Brill was issued a false identity card as a quarry worker, "Jacques Robert Litaud." One of the key battles took place in July 1944. The group received word that Nazi troops planned to attack through the village of Javerlac, then move on to destroy Nontron and wipe out a Resistance hospital.


Herbert Brill's false identity card as "Jacques Robert Litaud"

A short time earlier, a similar raid had taken place in the village of Oradour-Sur-Glane in which the entire civilian population had been slaughtered.

Posting themselves on hills above narrow winding roads, the underground fighters waited for the German onslaught. Said Brill, "Shooting down into their midst, we fought guerilla style all day, touch and go. After they'd lost 56 men, they retreated. We lost eight men." Nontron was saved. A few weeks later, Brill participated in the battle to liberate the city of Angouleme. He returned to England in September 1944.
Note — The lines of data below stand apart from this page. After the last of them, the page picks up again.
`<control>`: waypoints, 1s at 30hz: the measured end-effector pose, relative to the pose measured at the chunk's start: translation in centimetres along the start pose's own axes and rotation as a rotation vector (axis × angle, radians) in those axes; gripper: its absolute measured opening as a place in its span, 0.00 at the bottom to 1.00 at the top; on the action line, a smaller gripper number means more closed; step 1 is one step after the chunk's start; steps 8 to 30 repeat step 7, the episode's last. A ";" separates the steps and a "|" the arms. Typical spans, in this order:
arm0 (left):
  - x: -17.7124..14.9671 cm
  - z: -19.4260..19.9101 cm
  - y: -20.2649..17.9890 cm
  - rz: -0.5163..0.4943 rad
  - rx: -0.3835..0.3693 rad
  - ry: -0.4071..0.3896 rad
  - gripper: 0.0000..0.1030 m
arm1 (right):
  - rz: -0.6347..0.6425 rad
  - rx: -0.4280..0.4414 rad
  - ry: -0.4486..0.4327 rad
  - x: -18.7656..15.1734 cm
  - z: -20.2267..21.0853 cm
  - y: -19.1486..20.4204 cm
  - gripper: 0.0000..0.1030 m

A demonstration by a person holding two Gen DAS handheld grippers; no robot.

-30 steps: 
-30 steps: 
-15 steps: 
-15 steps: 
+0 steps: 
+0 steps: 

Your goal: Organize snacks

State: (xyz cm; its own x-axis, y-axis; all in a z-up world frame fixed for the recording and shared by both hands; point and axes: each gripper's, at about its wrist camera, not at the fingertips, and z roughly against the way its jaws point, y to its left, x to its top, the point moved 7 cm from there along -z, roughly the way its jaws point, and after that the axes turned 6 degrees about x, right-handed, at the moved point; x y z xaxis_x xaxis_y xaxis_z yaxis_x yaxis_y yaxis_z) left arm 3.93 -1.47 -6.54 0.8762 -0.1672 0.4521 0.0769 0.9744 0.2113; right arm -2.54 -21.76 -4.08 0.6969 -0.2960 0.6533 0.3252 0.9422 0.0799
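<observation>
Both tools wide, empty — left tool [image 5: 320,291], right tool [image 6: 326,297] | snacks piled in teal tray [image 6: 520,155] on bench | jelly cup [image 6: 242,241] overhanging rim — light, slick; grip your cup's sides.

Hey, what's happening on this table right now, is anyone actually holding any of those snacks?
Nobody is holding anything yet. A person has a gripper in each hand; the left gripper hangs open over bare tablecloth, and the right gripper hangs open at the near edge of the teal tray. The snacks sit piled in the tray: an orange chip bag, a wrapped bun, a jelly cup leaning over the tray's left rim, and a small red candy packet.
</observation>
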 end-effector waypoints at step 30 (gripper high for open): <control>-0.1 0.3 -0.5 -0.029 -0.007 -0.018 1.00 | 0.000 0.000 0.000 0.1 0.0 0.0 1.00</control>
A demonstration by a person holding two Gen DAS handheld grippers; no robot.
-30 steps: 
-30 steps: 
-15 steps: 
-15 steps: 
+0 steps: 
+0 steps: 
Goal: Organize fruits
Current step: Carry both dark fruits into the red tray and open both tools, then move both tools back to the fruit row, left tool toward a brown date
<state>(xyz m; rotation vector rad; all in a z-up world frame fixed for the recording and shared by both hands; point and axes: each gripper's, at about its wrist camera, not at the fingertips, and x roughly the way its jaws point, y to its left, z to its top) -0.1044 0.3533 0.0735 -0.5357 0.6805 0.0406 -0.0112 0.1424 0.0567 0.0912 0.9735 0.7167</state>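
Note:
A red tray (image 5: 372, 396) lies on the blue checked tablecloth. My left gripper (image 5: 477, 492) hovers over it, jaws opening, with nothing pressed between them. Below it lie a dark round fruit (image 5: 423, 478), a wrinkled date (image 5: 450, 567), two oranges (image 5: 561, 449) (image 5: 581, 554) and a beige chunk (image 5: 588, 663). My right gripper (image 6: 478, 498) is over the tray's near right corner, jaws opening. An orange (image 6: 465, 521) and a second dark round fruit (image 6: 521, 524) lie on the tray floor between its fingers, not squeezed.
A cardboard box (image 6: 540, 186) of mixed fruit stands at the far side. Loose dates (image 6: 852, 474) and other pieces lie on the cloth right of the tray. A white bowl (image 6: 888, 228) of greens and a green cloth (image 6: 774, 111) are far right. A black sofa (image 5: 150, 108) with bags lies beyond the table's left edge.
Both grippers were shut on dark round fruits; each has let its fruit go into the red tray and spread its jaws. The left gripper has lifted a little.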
Today Brill and his wife, Millicent, leave California each year to spend several months in their second home located in the beautiful, quiet town of Nontron. They often visit several of his surviving helpers, some of whom have attended AFEES reunions in the U.S.

The Brills also work as volunteers in the Angouleme museum of the Resistance and Deportation.


Looking across the valley at some of the homes in Nontron. The Brill's second home is just to the left of the church.

Herbert and Millicent Brill's home in Nontron, France. The top floor, where the windows are open, is the art studio.